Recorded data:
▼▼▼
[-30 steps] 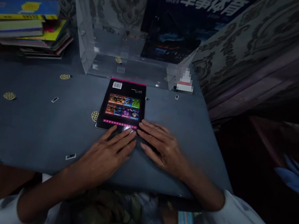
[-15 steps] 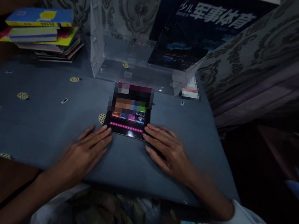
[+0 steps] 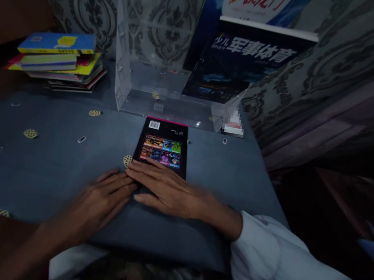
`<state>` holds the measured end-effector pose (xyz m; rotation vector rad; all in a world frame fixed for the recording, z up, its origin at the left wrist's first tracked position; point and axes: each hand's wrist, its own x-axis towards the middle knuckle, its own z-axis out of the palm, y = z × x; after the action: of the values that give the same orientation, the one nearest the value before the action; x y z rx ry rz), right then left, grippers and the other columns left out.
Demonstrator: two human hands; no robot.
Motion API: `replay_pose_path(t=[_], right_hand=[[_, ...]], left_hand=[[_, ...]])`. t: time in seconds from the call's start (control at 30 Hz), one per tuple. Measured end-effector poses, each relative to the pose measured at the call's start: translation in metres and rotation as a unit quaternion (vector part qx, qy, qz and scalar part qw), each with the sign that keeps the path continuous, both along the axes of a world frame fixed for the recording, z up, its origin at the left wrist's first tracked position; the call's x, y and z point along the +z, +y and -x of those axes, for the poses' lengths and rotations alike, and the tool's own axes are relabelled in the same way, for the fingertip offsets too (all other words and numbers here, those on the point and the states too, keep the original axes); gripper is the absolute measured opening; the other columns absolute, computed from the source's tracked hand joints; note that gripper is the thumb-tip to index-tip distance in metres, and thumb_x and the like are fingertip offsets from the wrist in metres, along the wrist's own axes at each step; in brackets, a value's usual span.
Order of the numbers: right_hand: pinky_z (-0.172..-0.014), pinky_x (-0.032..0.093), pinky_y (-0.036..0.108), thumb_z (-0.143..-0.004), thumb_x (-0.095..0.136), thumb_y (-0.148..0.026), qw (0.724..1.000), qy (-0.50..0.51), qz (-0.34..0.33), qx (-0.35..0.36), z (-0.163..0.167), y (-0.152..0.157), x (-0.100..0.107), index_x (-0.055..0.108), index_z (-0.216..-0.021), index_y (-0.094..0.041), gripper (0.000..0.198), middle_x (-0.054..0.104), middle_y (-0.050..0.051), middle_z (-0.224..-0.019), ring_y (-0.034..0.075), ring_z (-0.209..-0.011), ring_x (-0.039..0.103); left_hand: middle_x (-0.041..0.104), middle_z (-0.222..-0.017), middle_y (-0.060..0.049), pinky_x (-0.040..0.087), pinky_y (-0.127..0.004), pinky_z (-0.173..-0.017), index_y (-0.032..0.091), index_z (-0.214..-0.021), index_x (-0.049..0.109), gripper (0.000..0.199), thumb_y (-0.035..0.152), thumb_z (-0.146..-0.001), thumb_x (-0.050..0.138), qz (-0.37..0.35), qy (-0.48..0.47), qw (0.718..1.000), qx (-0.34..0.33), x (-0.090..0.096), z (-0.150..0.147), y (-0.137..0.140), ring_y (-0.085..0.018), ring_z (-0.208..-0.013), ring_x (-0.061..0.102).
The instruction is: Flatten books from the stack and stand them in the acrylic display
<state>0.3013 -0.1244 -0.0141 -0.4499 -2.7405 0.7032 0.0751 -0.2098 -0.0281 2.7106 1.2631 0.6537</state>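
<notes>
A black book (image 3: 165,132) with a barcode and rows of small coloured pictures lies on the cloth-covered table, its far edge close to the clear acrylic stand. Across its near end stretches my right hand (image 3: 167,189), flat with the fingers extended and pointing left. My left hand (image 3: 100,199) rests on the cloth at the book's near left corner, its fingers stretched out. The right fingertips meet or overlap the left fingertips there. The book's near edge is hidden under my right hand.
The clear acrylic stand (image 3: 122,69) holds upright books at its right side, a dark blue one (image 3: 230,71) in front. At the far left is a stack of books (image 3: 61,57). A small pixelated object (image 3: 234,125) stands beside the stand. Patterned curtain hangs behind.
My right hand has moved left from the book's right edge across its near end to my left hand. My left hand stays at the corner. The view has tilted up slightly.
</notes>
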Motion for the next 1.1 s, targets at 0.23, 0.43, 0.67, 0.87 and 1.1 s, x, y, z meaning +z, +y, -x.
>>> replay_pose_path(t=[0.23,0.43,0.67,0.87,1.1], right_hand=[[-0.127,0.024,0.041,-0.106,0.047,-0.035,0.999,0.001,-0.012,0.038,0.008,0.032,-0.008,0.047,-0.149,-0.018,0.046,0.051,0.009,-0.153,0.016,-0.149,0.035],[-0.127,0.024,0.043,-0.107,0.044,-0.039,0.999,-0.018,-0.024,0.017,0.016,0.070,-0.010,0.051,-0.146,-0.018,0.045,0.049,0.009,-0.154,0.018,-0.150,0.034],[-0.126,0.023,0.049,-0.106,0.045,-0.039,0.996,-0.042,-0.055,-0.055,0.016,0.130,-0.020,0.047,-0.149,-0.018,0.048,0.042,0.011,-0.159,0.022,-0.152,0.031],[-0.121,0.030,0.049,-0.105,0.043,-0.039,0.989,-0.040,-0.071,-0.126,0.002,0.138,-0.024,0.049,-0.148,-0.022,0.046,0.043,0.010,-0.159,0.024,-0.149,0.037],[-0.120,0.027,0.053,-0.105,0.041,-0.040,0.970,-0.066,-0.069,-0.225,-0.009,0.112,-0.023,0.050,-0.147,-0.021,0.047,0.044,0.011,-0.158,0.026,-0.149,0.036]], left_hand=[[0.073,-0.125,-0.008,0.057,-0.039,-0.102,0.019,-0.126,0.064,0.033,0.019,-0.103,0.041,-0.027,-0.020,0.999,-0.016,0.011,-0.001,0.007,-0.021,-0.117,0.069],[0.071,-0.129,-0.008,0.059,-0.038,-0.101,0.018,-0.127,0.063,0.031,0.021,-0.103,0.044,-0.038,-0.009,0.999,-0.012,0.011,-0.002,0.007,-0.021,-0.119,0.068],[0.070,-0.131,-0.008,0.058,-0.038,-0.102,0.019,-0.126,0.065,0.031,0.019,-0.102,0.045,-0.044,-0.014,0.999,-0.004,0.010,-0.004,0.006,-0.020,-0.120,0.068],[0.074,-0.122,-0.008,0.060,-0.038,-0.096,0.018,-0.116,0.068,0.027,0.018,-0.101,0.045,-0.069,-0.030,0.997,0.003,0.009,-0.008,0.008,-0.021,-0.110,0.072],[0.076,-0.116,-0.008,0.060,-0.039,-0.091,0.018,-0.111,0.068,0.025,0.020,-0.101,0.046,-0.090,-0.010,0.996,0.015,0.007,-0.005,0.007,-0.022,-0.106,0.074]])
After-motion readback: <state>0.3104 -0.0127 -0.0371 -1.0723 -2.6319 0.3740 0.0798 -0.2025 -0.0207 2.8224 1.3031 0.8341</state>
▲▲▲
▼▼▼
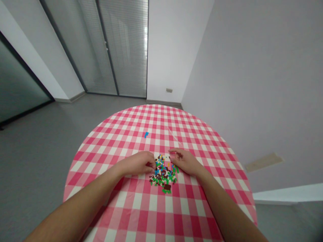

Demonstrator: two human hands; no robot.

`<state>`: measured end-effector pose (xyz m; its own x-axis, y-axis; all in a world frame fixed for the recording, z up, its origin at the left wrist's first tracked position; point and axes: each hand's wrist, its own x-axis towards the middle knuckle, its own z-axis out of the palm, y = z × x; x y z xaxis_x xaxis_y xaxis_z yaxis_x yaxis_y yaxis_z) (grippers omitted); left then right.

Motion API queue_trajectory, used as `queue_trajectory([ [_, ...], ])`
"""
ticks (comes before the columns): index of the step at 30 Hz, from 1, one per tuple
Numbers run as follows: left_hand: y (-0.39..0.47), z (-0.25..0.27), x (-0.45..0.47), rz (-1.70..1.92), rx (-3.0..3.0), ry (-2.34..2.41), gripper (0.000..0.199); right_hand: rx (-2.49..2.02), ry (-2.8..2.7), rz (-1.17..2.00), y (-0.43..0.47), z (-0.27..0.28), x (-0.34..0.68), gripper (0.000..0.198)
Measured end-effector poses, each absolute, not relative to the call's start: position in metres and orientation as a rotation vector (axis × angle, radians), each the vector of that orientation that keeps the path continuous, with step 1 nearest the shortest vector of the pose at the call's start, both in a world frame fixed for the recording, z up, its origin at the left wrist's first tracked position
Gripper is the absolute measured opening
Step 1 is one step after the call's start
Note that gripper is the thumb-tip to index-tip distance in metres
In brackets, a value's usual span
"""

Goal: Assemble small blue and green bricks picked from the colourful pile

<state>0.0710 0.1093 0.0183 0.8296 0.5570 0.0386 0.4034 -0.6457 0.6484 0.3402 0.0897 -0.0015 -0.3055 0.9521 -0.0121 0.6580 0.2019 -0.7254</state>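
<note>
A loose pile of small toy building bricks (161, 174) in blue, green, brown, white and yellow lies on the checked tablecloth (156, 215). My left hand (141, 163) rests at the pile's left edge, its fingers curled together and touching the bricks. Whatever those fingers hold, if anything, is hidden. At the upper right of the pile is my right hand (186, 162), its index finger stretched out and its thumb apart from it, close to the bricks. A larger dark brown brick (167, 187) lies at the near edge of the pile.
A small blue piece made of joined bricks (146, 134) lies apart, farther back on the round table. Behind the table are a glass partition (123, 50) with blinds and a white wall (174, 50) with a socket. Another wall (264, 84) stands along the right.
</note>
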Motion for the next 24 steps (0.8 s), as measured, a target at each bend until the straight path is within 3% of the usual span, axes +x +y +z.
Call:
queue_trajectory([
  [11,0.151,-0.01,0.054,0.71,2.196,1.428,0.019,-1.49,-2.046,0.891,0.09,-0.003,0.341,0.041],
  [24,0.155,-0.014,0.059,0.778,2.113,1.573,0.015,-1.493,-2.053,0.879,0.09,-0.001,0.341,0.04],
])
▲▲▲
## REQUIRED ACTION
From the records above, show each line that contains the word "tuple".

## RESULT OF THIS TASK
Motion API: `replay_pose_path(t=[_], right_hand=[[_, ...]], left_hand=[[_, ...]])`. t: time in seconds from the call's start (control at 30 Hz), one per tuple. Measured end-effector poses, each relative to the pose measured at the call's start: translation in metres and rotation as a unit quaternion (vector part qx, qy, qz and scalar part qw), each with the sign that keeps the path continuous, both along the axes of a world frame fixed for the recording, z up, its origin at the left wrist's first tracked position; the call's x, y and z point along the +z, +y and -x of those axes, for the poses' lengths and rotations alike, and the tool's own axes are relabelled in the same way, for the fingertip offsets too (all other words and numbers here, those on the point and the states too, keep the original axes); gripper is the absolute measured opening; the other columns absolute, computed from the source's tracked hand joints; note that gripper is the thumb-tip to index-tip distance in metres, and thumb_x and the like are fingertip offsets from the wrist in metres, along the wrist's own axes at each step; in brackets, a value's usual span.
ticks (comes before the columns): index of the step at 30 Hz, from 1, one per tuple

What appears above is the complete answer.